Records from a data source:
=== Begin Enclosure ===

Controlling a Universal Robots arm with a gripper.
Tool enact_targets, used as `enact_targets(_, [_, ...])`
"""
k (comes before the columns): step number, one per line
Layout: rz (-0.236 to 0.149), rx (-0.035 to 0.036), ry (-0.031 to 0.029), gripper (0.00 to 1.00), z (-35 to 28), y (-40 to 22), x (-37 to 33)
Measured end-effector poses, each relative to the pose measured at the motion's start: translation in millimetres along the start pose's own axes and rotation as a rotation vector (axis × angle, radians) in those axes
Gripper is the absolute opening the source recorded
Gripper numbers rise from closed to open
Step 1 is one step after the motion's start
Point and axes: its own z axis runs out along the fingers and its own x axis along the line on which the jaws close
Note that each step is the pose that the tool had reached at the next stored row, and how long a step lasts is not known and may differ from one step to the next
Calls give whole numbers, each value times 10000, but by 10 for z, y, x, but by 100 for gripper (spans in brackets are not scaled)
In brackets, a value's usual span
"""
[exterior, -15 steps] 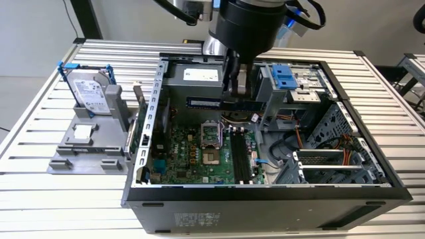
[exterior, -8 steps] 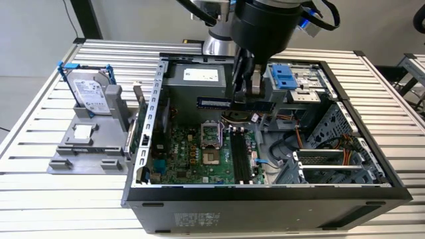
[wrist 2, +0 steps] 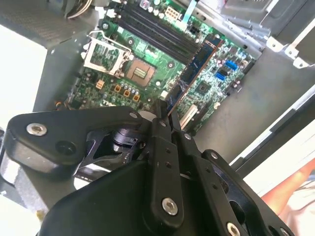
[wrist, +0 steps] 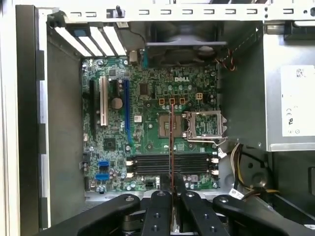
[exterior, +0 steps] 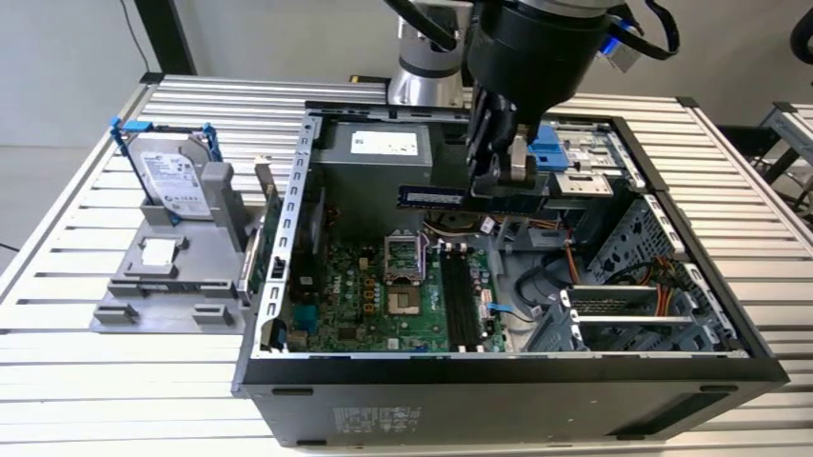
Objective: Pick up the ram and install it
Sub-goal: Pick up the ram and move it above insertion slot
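ram point(exterior: 439, 197) hangs over the open case point(exterior: 508, 376), pinched near one end by the jaws, which are closed flat on its two thin faces. it is level and on edge, well above the motherboard point(exterior: 368, 295) and touching nothing else. gripping it by one end leaves most of its length free, which i judge suits pressing it down later. in the first wrist view it is a thin edge-on line point(wrist: 171, 142) lying across the slots point(wrist: 167, 164), not along them, so it is not lined up yet. the slots look empty, though their end latches are hard to make out. in both wrist views the black linkages hide the actual grip. the arm is cut off above. a hard drive point(exterior: 171, 176) stands apart on the worktop point(exterior: 76, 381), at the exterior view's left.
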Motion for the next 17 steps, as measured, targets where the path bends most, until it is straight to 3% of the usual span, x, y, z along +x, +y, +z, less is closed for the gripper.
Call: enact_targets(17, [0, -7, 3, 0, -28, -410, -22])
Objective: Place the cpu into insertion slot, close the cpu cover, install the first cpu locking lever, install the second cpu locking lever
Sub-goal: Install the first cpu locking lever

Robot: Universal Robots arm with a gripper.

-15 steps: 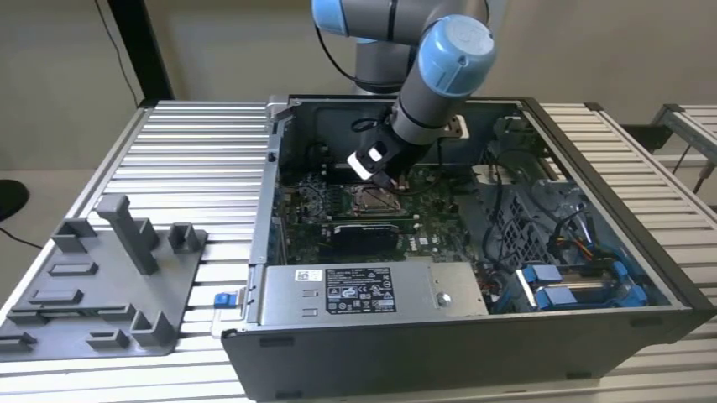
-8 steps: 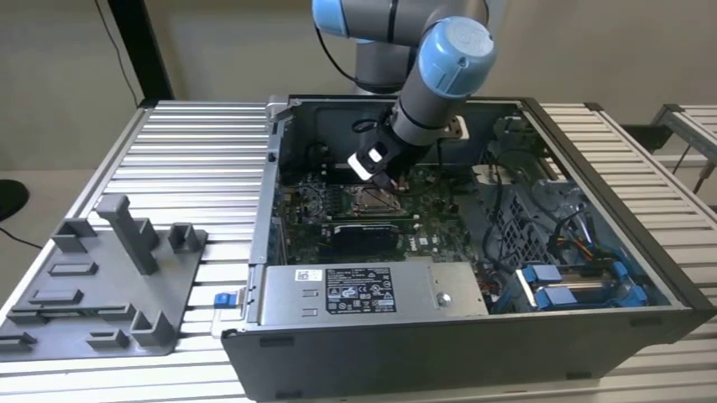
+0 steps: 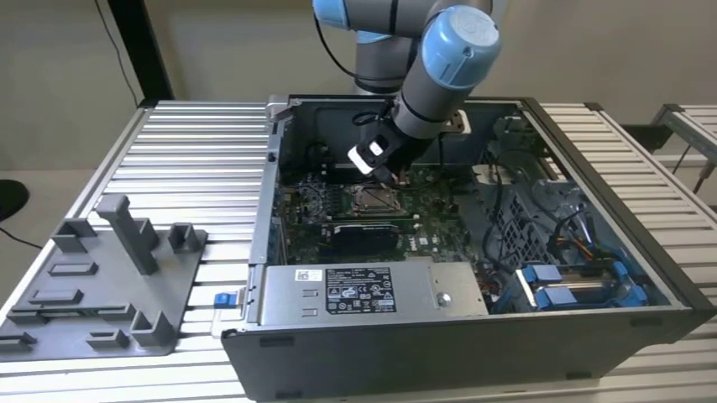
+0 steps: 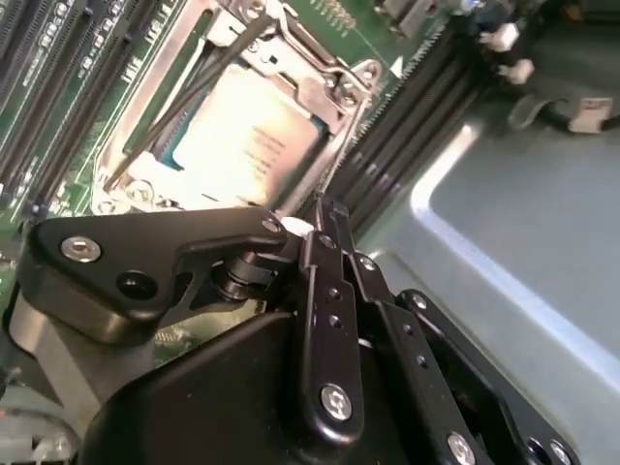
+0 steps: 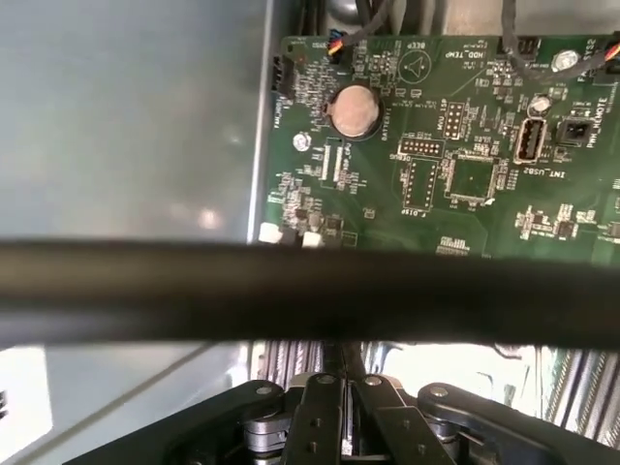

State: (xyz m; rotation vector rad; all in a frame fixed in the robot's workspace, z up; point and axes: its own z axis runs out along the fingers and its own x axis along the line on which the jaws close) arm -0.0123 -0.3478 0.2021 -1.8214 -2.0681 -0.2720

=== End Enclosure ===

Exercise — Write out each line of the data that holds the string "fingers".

Reply to the exercise —
Point and axes: its own z axis runs out along the fingers and its own x axis along the line on which the jaws close
State: (xyz m; rotation vector rad; all in a frame fixed in the robot's workspace, z up; point and axes: its own z axis runs out along the fingers and its own x axis along the line on which the jaws close) arm -0.0123 -0.3478 0.2021 -1.8214 -2.0681 -0.2720

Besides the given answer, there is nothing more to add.